--- HOW TO COMPLETE THIS TASK ---
If a line below contains the string "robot", return that line.

--- DATASET ENTRIES ---

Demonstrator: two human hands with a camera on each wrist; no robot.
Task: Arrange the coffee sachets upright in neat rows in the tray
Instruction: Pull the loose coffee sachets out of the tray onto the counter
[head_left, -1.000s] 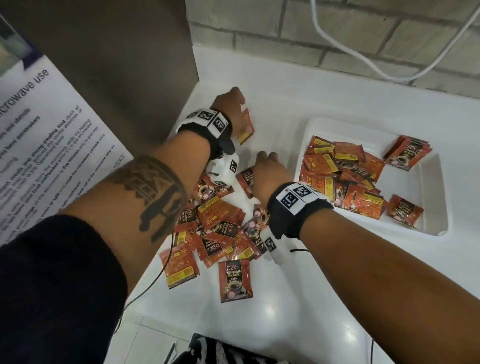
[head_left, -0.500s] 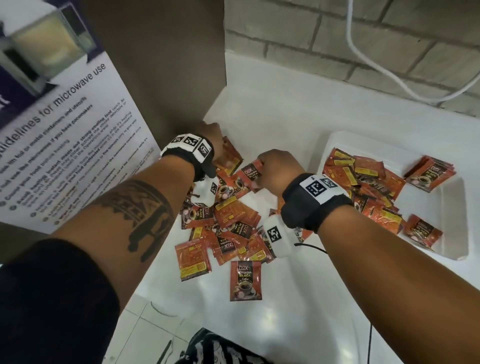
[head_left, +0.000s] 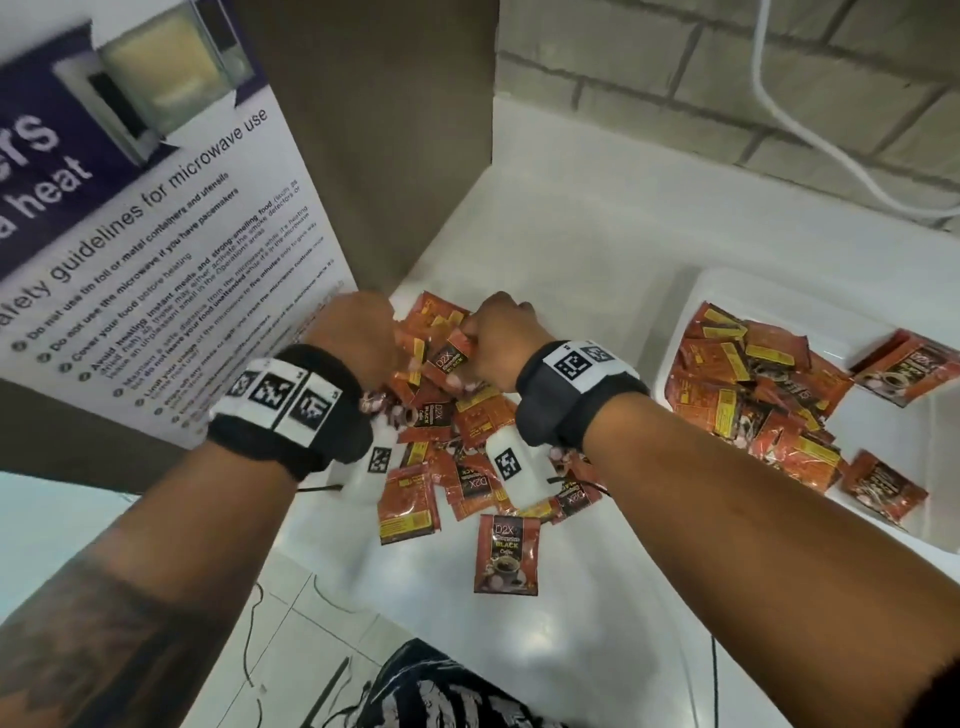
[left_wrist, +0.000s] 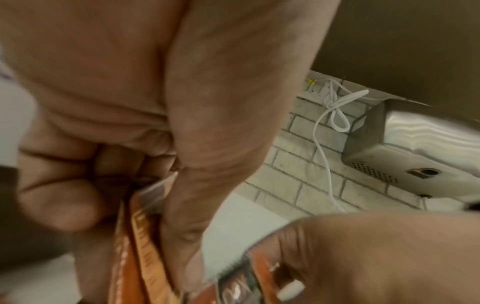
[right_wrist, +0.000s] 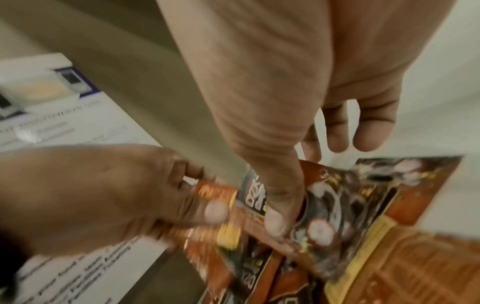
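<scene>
Both my hands sit over the loose pile of sachets (head_left: 457, 431) on the table (head_left: 597, 249), left of the tray (head_left: 691, 291). My left hand (head_left: 358, 332) pinches an orange sachet (left_wrist: 140, 246) between thumb and curled fingers (left_wrist: 64, 207). My right hand (head_left: 501, 338) grips a black-labelled sachet (head_left: 451, 358); more sachets lie jumbled flat in the tray.

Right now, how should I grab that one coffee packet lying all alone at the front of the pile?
Pinch the lone sachet by its near short edge, coming from the front. It lies flat, face up on the counter, clear of the pile, so nothing blocks that edge. Probably slide a fingertip under first, since it looks thin.
</scene>
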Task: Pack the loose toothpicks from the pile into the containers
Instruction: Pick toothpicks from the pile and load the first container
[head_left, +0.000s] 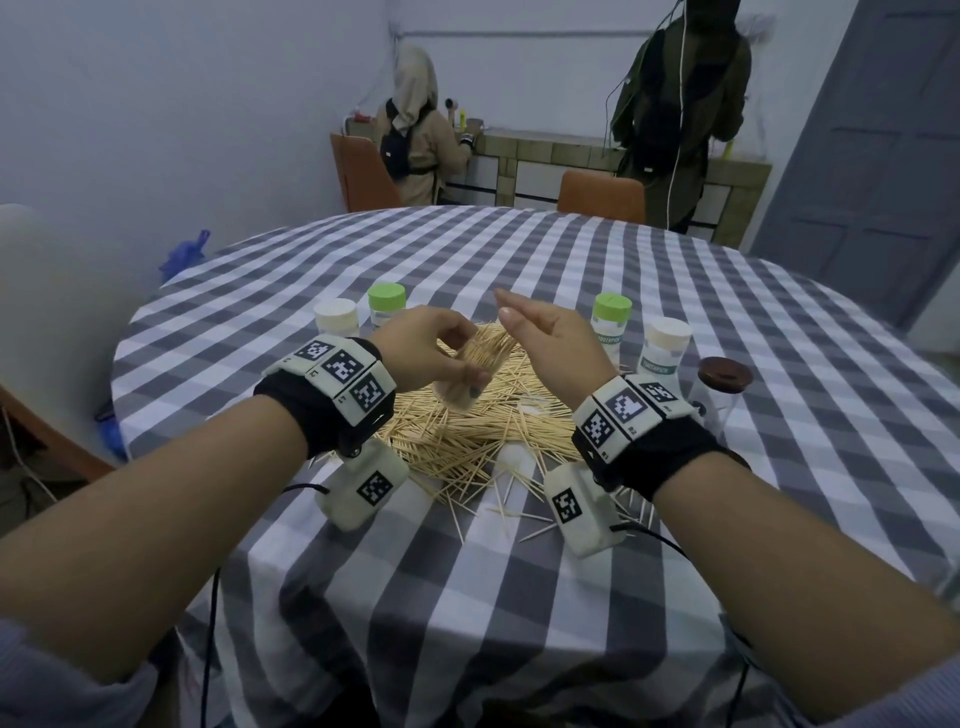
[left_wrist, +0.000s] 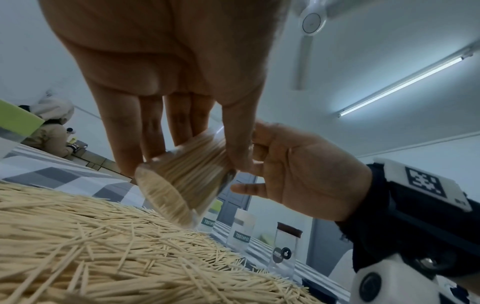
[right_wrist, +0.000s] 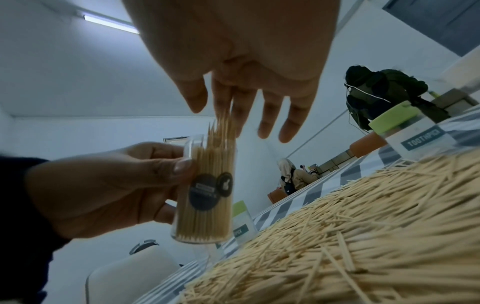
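Head view: left hand (head_left: 426, 353), centre of frame, grips a clear jar (head_left: 467, 376) tilted over the toothpick pile (head_left: 467, 431), jar packed with toothpicks whose tips stick out of the mouth. Right hand (head_left: 550, 338) just right of the jar, fingers straight and relaxed, holding nothing that can be made out. Capped containers stand behind the pile: a white-lidded one (head_left: 336, 316) and a green-lidded one (head_left: 386, 302) at upper left of it, two more and a brown-lidded jar (head_left: 724, 382) at right. Pile lies on the checked tablecloth (head_left: 519, 597). Left wrist view: jar at mid-frame, fingers and thumb curled round its wall, base toward the lens, bundle dense; right hand behind it at the mouth end, contact with the tips not resolvable. Right wrist view: jar at left centre in the left hand, nearly upright here, tips above the rim; right fingers spread directly above them. Judgement: step in hand is filling and levelling this jar; it looks near full. Next move likely calls for tapping the protruding tips down flush, gently, jar held steady, then finding its lid. Pile is large; task is early.
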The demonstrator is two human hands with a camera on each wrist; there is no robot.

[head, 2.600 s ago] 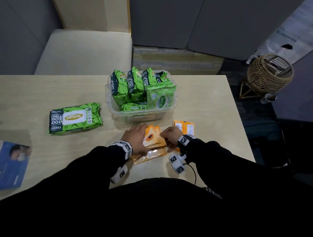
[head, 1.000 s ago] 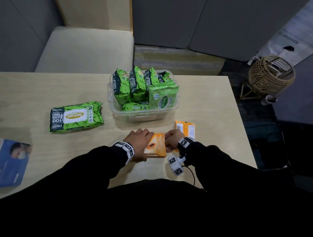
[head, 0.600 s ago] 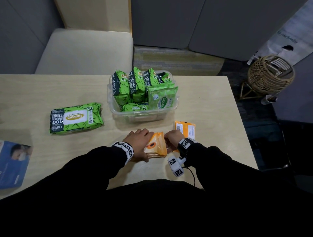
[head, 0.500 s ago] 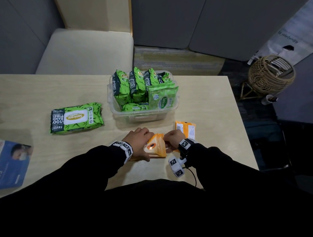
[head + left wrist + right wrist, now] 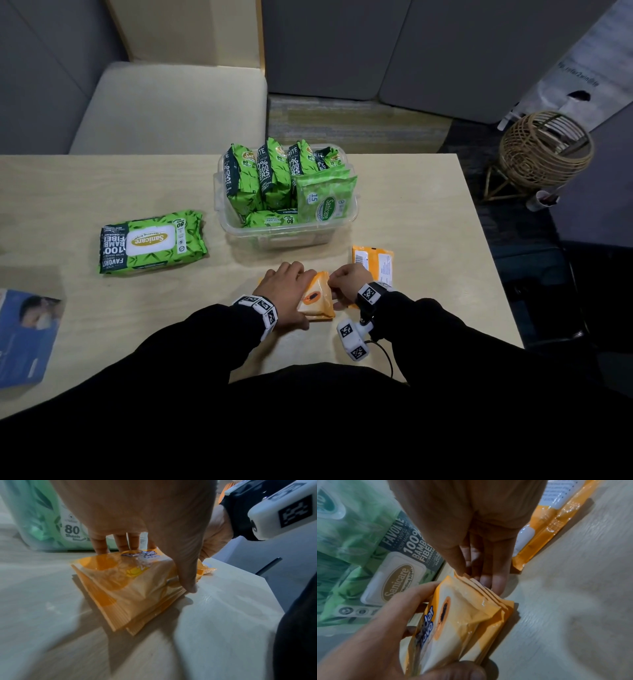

--- EXERCISE RESULT ---
Demonstrator: two human hands with a camera on each wrist; no robot.
The demonstrator is two human hands with a camera on each wrist; there is no robot.

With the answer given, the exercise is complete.